DATA PROVIDED
....

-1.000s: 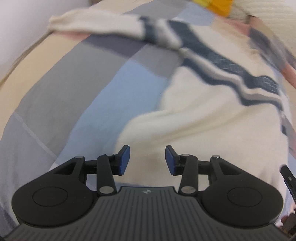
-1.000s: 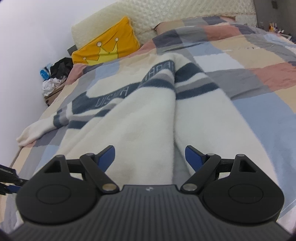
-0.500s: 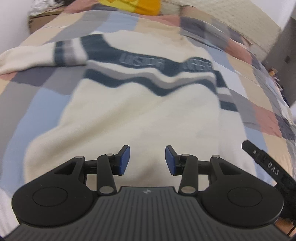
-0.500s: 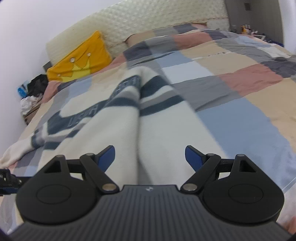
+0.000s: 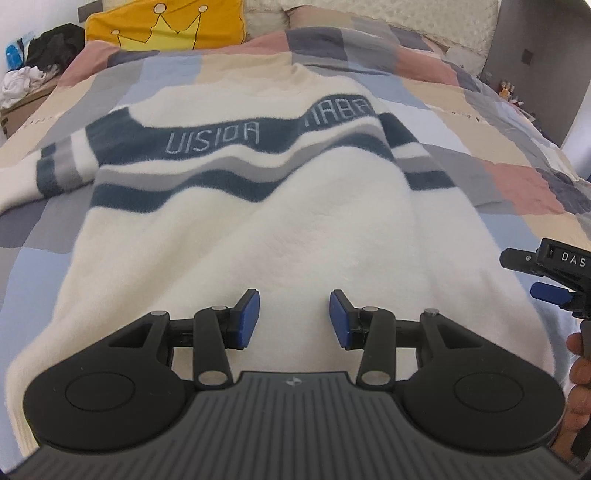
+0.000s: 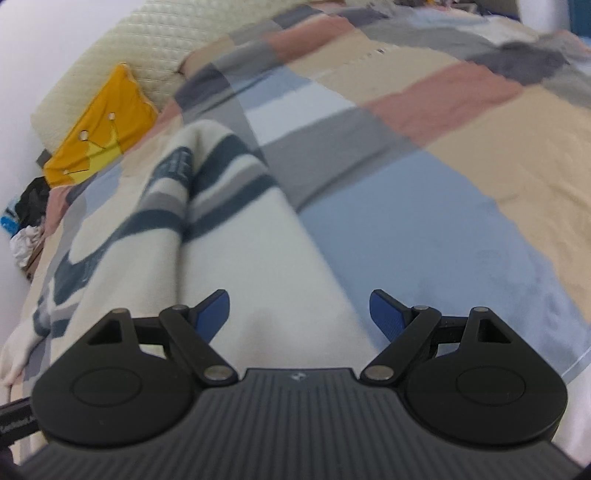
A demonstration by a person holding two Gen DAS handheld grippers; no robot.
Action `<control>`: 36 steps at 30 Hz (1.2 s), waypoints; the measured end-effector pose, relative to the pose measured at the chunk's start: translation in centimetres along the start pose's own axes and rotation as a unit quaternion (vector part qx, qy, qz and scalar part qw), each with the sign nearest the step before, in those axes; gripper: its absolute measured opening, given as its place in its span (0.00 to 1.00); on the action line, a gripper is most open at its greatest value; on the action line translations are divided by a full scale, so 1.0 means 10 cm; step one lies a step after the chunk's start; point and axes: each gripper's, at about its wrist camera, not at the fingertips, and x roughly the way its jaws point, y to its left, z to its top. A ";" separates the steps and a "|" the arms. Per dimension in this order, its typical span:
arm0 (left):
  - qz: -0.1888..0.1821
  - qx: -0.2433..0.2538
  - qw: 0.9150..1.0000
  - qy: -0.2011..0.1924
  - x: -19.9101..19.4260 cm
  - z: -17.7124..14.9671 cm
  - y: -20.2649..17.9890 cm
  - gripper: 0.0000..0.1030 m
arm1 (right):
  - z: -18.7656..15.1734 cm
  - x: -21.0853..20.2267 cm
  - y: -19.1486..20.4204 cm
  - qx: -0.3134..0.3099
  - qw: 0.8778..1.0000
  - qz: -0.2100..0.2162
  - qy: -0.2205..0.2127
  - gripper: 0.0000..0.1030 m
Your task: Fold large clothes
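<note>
The left gripper (image 5: 294, 319) is seen with its blue pads parted and nothing between them, poised over the lower body of the cream sweater (image 5: 280, 236). The right gripper (image 6: 300, 315) is held with its jaws spread wider, likewise empty, above the sweater's right-hand part and edge (image 6: 258, 266).

Only in the left wrist view is the whole front of the sweater shown: it is spread flat on the patchwork bedspread (image 5: 517, 173), with dark blue and grey bands and pale lettering across the chest, and one sleeve (image 5: 48, 173) is stretched out to the left. In that view the right gripper (image 5: 554, 291) is also caught at the right edge, with part of the hand (image 5: 578, 373) that carries it. In the right wrist view, which is blurred, a lengthwise crease (image 6: 184, 236) in the sweater is revealed, and the broad stretch of bedspread (image 6: 461, 184) to the right of the garment is shown bare.

A yellow cushion with a crown (image 5: 166, 24) is propped at the head of the bed, against a quilted cream headboard (image 6: 122, 48). A heap of dark and white clothing (image 5: 40, 62) is piled beside the bed at the far left. A dark panel (image 5: 535, 62) stands at the far right.

Nothing lies on the sweater. Open bedspread is left around it on the left, right and far sides.
</note>
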 end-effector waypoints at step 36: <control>-0.074 -0.169 0.983 -0.018 -0.09 -0.13 0.68 0.47 | -0.53 -0.09 -0.03 0.098 0.984 0.096 0.116 0.19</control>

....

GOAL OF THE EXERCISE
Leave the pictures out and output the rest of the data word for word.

SOLUTION FOR THIS PROBLEM
-1.000s: 
-1.000s: 
-0.500s: 
-0.500s: 
+0.000s: 
+0.000s: 
A demonstration by a person holding two Gen DAS handheld grippers; no robot.
Action `<control>`: 36 steps at 30 Hz (1.2 s), waypoints; the measured end-effector pose, relative to the pose measured at the chunk's start: translation in centimetres along the start pose's own axes and rotation as a unit quaternion (vector part qx, qy, qz and scalar part qw), each with the sign nearest the step before, in those axes; gripper: its absolute measured opening, given as its place in its span (0.00 to 1.00); on the action line, a gripper is most open at its greatest value; on the action line translations are divided by a full scale, so 1.0 means 10 cm; step one lies a step after the chunk's start; point and axes: each gripper's, at about its wrist camera, not at the fingertips, and x roughly the way its jaws point, y to its left, z to its top. A ";" separates the steps and a "|" the arms. Per dimension in this order, its typical span:
arm0 (left):
  - qz: -0.1888..0.1821
  - qx: -0.2433..0.2538
  - qw: 0.9150..1.0000
  - qy: -0.2011..0.1924
  - x: -19.9101..19.4260 cm
  - z: -17.7124..14.9671 cm
  - y: -20.2649..17.9890 cm
  - gripper: 0.0000..0.1030 m
arm1 (right):
  - z: -18.7656..15.1734 cm
  - x: -21.0853..20.2267 cm
  - y: -19.1486..20.4204 cm
  - qx: -0.3134..0.3099
  - qw: 0.8778..1.0000
  - qz: -0.2100..0.2162
  - qy: -0.2205..0.2127
  - gripper: 0.0000..0.1030 m
Your task: Fold large clothes
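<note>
The left gripper (image 5: 294, 319) is seen with its blue pads parted and nothing between them, poised over the lower body of the cream sweater (image 5: 280, 236). The right gripper (image 6: 300, 315) is held with its jaws spread wider, likewise empty, above the sweater's right-hand part and edge (image 6: 258, 266).

Only in the left wrist view is the whole front of the sweater shown: it is spread flat on the patchwork bedspread (image 5: 517, 173), with dark blue and grey bands and pale lettering across the chest, and one sleeve (image 5: 48, 173) is stretched out to the left. In that view the right gripper (image 5: 554, 291) is also caught at the right edge, with part of the hand (image 5: 578, 373) that carries it. In the right wrist view, which is blurred, a lengthwise crease (image 6: 184, 236) in the sweater is revealed, and the broad stretch of bedspread (image 6: 461, 184) to the right of the garment is shown bare.

A yellow cushion with a crown (image 5: 166, 24) is propped at the head of the bed, against a quilted cream headboard (image 6: 122, 48). A heap of dark and white clothing (image 5: 40, 62) is piled beside the bed at the far left. A dark panel (image 5: 535, 62) stands at the far right.

Nothing lies on the sweater. Open bedspread is left around it on the left, right and far sides.
</note>
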 end-effector waypoints at step 36: <control>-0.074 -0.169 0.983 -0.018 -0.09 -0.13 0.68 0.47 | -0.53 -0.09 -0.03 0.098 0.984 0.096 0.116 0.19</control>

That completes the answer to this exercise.